Variety of edible fruit

Chi qua is the fruit of Benincasa hispida var. chieh-qua, a variety of the wax gourd. The fruit is a staple of the Chinese diet.

==Etymology==
The fruit is commonly referred to in Chinese as chi qua (节瓜 (節瓜, jiéguā, zit3 gwaa1)), but can also be referred to as moa qua or moa gua (毛瓜 (毛瓜, máoguā, mou4 gwaa1, hairy gourd)).

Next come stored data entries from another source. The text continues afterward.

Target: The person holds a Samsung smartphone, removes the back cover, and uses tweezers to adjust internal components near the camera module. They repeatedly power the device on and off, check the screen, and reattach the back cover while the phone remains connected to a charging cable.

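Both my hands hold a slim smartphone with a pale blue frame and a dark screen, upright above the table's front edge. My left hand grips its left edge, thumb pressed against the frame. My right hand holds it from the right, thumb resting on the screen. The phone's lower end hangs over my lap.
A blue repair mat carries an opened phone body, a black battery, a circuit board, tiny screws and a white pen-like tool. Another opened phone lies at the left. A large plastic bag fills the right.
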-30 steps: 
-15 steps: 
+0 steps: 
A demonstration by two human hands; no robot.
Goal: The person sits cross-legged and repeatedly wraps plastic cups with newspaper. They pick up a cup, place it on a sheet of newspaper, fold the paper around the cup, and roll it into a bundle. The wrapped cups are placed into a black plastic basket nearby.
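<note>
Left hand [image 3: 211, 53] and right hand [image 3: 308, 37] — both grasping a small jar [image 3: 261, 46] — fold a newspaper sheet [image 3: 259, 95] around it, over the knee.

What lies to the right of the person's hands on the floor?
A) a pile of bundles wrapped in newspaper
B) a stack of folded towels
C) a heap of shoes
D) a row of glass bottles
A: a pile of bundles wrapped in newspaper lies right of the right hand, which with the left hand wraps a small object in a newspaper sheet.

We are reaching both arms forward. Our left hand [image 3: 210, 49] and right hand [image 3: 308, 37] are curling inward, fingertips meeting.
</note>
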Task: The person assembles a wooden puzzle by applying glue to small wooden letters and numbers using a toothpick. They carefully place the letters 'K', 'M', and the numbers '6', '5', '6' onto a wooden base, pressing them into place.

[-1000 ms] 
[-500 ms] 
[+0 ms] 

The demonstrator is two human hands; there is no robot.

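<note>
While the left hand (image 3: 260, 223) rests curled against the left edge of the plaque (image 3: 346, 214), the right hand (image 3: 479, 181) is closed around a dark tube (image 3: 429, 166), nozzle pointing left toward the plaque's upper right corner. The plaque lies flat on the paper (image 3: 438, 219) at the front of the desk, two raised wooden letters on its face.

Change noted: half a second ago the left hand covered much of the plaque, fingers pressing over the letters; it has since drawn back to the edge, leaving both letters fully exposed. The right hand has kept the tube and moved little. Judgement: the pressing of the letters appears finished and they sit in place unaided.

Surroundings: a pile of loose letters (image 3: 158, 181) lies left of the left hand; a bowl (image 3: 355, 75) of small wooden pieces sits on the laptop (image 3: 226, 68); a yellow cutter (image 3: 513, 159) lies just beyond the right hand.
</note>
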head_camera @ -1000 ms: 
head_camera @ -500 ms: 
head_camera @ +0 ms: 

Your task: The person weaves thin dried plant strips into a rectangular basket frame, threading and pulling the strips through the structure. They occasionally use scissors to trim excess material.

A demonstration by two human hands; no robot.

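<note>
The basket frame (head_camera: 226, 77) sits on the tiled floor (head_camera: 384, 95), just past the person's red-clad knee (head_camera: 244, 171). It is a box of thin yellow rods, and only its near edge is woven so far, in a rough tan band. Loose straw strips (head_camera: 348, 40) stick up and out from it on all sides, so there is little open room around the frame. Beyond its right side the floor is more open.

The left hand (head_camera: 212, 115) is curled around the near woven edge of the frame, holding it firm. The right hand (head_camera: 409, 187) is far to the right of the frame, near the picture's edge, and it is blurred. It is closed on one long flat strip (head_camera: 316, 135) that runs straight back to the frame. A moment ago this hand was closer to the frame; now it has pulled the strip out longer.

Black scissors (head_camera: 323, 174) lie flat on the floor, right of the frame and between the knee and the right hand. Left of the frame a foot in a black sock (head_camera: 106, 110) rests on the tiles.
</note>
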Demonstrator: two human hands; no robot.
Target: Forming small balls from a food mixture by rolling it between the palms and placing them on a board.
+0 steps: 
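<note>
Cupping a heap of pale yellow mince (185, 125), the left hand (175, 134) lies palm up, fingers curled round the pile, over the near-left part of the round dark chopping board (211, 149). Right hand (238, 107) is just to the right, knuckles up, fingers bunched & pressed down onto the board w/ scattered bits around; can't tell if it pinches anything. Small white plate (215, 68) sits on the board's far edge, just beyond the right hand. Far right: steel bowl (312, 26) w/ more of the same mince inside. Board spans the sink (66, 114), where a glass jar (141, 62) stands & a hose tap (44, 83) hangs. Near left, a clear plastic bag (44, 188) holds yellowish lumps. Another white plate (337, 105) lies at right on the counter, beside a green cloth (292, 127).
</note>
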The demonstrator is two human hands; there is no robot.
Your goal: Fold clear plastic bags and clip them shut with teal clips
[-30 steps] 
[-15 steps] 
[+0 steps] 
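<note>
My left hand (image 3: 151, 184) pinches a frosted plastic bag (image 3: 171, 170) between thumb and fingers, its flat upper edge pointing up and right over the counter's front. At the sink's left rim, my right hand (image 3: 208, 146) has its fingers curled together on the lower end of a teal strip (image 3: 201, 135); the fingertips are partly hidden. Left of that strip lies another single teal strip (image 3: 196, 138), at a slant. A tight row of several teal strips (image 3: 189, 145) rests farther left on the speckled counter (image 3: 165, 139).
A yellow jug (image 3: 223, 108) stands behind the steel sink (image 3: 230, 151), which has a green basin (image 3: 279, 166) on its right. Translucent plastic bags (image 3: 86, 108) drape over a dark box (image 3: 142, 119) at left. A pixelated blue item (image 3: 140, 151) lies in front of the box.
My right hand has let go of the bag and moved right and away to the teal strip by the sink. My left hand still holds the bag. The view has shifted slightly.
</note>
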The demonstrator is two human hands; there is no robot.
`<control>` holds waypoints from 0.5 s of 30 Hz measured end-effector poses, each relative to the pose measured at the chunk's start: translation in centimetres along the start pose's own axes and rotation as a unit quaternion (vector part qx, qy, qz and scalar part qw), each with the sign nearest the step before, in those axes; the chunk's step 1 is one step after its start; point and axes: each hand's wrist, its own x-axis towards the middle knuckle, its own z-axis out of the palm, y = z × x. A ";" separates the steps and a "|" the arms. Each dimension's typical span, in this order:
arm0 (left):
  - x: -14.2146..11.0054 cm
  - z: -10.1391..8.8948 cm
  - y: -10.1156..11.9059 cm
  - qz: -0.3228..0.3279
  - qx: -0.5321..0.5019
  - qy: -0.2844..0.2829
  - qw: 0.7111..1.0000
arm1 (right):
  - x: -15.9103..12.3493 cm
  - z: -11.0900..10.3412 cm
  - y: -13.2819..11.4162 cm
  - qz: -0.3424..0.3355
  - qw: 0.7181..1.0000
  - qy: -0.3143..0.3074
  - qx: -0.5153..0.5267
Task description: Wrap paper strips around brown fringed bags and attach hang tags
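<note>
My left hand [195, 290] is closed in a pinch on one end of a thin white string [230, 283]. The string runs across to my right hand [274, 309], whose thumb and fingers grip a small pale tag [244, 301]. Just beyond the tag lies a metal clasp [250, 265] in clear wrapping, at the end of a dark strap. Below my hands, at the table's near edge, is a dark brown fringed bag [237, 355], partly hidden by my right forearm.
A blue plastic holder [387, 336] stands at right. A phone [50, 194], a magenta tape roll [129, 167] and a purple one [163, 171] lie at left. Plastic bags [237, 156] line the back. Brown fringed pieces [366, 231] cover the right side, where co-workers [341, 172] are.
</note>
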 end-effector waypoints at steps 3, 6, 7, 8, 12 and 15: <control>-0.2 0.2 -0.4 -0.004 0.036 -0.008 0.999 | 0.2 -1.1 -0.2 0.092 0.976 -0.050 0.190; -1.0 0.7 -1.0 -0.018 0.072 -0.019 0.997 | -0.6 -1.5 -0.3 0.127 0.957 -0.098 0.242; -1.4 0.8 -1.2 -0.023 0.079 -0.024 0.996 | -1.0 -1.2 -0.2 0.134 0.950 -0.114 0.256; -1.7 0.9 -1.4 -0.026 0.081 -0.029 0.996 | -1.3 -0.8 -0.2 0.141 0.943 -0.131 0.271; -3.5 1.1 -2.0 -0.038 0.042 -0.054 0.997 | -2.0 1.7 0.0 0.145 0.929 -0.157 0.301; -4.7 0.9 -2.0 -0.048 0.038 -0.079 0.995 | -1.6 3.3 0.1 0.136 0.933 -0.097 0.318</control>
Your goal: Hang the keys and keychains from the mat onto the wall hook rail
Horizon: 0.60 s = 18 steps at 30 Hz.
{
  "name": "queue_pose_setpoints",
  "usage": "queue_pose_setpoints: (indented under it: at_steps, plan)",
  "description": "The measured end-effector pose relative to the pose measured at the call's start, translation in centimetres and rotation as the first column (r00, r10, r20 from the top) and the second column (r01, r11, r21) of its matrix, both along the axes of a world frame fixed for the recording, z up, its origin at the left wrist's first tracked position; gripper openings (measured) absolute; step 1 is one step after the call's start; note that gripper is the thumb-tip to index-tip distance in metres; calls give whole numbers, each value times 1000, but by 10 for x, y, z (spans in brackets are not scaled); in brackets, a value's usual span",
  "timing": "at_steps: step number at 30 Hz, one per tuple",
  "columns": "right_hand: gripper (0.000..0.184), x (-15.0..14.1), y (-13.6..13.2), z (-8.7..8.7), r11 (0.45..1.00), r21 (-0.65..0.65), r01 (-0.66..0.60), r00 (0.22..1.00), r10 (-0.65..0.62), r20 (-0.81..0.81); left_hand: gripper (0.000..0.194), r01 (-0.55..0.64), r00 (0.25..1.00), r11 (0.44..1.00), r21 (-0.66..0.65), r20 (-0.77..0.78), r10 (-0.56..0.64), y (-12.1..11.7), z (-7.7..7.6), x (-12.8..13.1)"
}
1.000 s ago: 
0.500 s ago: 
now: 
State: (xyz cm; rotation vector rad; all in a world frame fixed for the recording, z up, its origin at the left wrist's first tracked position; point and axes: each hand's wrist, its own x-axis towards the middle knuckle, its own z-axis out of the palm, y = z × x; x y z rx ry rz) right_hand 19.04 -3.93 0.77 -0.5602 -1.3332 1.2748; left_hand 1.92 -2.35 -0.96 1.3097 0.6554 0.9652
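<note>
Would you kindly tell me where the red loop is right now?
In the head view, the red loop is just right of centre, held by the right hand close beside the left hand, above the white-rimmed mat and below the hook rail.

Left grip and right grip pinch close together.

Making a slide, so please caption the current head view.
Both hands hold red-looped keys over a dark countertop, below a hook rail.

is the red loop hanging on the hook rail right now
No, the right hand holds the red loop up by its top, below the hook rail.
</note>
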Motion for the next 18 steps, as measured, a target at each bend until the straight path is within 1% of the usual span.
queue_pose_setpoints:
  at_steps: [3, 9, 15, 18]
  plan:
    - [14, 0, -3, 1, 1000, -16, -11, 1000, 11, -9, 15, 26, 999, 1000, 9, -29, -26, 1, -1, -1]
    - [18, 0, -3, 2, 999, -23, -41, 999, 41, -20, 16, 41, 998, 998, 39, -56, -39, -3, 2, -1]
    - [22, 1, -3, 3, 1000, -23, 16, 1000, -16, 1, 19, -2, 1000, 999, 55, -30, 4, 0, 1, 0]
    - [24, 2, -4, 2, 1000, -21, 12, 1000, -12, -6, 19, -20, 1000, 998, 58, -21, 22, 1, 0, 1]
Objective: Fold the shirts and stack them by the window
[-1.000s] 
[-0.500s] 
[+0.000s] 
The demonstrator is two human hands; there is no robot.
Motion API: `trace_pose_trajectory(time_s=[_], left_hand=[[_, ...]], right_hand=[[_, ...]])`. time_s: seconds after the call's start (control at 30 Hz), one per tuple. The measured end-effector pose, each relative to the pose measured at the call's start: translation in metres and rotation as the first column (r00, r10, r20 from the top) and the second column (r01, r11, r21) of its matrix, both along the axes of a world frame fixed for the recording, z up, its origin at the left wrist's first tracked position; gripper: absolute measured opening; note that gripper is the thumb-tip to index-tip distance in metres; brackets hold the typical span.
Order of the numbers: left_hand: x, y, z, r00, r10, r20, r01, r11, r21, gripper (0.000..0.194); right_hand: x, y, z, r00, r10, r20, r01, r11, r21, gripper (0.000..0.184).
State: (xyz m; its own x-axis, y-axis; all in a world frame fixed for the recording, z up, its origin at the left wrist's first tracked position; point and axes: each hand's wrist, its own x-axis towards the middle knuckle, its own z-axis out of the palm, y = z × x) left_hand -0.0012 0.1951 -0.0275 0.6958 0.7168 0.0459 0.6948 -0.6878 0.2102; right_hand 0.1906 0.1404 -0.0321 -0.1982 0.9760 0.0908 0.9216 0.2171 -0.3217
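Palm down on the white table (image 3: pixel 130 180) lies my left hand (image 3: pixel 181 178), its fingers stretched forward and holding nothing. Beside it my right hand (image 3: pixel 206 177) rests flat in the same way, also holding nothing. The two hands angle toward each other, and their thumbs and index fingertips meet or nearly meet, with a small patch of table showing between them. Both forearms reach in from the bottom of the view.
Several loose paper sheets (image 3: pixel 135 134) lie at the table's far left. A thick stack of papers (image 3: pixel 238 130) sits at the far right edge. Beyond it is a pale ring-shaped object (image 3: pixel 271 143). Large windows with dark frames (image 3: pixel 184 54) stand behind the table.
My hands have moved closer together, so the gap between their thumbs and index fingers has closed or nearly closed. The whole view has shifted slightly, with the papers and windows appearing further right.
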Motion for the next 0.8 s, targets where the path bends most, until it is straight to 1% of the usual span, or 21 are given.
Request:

In English, the fruit is known by a variety of names including hairy melon, hairy gourd, hairy cucumber, fuzzy gourd, fuzzy squash, Chinese preserving melon, wax gourd, or small winter melon.

==Cultivation==
The fruit is produced on vines in warm temperatures, at 25°C to 35°C, and is sensitive to frost. In China, it is commonly cultivated in Guangdong and Guangxi.

==Uses==
Chi quas, covered by a coating of fine hairs, must be prepared carefully to avoid skin irritations. While young chi quas can be eaten raw, they are usually cooked. They are prepared and eaten in a similar fashion to summer squash or zucchini. In China, they are usually eaten in the summer. The gourd is also used in Andean, Caribbean, East African, Indian, Mexican, South American and Southeast Asian cuisine.